_Problem statement_:
Set down all the data again. Change nothing.
── Data for review ──
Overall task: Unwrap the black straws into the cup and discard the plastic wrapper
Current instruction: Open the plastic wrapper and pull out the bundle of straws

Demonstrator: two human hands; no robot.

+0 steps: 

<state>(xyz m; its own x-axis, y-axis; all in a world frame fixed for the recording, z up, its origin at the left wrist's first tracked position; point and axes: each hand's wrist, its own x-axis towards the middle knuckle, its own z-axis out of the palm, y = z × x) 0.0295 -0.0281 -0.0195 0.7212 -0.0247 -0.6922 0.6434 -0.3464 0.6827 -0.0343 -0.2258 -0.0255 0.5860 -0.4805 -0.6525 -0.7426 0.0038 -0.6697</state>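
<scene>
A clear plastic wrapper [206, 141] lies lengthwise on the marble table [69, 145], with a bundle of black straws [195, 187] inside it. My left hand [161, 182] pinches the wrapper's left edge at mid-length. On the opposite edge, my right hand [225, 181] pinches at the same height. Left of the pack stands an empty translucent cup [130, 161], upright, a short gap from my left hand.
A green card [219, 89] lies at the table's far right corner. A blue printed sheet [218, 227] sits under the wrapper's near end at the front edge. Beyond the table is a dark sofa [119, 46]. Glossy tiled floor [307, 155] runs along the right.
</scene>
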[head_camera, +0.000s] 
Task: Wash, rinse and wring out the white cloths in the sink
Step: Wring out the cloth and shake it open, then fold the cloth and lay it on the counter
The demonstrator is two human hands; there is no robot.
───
_Result for this task_:
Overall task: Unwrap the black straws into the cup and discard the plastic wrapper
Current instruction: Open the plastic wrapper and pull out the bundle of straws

Demonstrator: two human hands; no robot.

+0 steps: 

<state>(xyz m; its own x-axis, y-axis; all in a world frame fixed for the recording, z up, its origin at the left wrist's first tracked position; point and axes: each hand's wrist, its own x-axis towards the middle knuckle, its own z-axis out of the palm, y = z × x) 0.0295 -0.0281 -0.0195 0.7212 -0.0247 -0.6922 0.6434 -0.3464 0.6827 -0.0343 -0.2258 -0.0255 0.5860 -0.4805 -0.6525 -0.7426 0.0038 -0.6697</state>
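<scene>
A clear plastic wrapper [206, 141] lies lengthwise on the marble table [69, 145], with a bundle of black straws [195, 187] inside it. My left hand [161, 182] pinches the wrapper's left edge at mid-length. On the opposite edge, my right hand [225, 181] pinches at the same height. Left of the pack stands an empty translucent cup [130, 161], upright, a short gap from my left hand.
A green card [219, 89] lies at the table's far right corner. A blue printed sheet [218, 227] sits under the wrapper's near end at the front edge. Beyond the table is a dark sofa [119, 46]. Glossy tiled floor [307, 155] runs along the right.
</scene>
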[head_camera, +0.000s] 
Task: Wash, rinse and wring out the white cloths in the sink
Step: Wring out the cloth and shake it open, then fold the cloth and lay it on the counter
The demonstrator is two human hands; there is no robot.

No further output will be produced for this exercise.